The Russkaya Pravda (Rus' Justice, Rus' Truth, or Russian Justice; , Pravda Rusĭskaya (13th century, 1280), Правда Руськая, Pravda Rus'kaya (second half of the 15th century); , Russkaya Pravda;  , ) was the legal code of Kievan Rus' and the subsequent Rus' principalities during the times of feudal division. It was written at the beginning of the 12th century and remade during many centuries. The basis of the Russkaya Pravda, Pravda of Yaroslav was written at the beginning of the 11th century. The Russkaya Pravda was a main source of Old Rus' Law.
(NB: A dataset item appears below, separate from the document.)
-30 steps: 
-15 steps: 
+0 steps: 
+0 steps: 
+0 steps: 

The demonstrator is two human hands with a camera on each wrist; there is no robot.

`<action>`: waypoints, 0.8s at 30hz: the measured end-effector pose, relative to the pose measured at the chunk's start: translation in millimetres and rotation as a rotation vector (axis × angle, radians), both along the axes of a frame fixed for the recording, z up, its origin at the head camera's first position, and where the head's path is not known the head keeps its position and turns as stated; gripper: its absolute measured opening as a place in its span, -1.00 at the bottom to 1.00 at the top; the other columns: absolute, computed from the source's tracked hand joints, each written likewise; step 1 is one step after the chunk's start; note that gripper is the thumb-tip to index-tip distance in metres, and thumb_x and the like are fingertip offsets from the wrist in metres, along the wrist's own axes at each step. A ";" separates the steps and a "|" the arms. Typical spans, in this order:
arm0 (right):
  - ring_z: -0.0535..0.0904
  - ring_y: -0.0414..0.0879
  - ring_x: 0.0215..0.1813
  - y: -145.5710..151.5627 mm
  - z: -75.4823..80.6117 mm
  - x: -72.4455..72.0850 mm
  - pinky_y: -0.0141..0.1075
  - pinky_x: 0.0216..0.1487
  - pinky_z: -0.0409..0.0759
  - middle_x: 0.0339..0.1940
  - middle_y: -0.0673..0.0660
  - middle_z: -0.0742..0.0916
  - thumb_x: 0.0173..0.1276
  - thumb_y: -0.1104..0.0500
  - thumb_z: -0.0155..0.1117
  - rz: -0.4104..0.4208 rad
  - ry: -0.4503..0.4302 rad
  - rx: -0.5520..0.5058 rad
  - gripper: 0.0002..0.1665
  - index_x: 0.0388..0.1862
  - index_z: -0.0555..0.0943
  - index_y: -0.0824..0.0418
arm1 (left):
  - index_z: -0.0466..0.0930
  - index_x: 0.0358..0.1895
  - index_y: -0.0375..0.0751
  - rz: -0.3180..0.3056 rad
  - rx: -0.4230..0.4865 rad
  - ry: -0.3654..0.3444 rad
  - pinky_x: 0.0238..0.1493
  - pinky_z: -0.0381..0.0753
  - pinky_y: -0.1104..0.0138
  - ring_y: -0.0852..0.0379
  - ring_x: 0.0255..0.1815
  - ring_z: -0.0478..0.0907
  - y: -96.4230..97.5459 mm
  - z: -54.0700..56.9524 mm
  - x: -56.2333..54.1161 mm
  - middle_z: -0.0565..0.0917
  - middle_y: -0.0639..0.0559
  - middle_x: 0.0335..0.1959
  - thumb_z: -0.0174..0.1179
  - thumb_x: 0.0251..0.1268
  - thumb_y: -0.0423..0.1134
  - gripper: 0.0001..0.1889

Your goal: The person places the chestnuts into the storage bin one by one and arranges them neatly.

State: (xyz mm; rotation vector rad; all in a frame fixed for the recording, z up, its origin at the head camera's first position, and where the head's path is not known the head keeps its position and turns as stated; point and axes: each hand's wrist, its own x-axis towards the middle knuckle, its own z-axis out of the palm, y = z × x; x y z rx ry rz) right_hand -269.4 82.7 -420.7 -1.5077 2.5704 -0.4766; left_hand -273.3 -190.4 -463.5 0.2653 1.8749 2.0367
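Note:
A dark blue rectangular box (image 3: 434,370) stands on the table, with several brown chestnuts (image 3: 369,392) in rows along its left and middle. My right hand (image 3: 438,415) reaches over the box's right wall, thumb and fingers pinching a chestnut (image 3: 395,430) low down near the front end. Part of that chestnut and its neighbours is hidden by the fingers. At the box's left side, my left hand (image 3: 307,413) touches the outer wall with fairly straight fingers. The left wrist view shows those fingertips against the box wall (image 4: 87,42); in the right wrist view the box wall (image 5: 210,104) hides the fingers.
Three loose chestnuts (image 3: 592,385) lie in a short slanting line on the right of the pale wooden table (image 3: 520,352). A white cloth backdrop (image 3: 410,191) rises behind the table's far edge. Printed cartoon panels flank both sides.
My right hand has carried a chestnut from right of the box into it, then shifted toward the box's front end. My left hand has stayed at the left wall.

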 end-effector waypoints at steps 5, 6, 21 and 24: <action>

In spite of great influence of Byzantine legislation on the contemporary world, and in spite of great cultural and commercial ties between Byzantium and Kievan Rus', the Russkaya Pravda bore no similarity whatsoever to that of the Byzantine Empire.  The absence of capital and corporal punishment rather reflects Norse jurisprudence.

Editions

Three recensions of Russkaya Pravda are known: the Short Edition (Kratkaya), the Extensive Edition (Prostrannaya), and the Abridged Edition (Sokrashchyonnaya). Over 110 extant copies dating from the 13th to the 18th centuries are preserved, included  in various manuscripts: chronicles and compilations. Of these, over 100 copies, including the oldest preserved, are of the Extensive Edition.

This code was discovered by the historian Vasily Tatischev in the text of one of the Novgorod  chronicles and brought to the attention of the Russian Academy of Sciences in 1738. The first commented edition of the text was published by August Ludwig von Schlözer in 1767.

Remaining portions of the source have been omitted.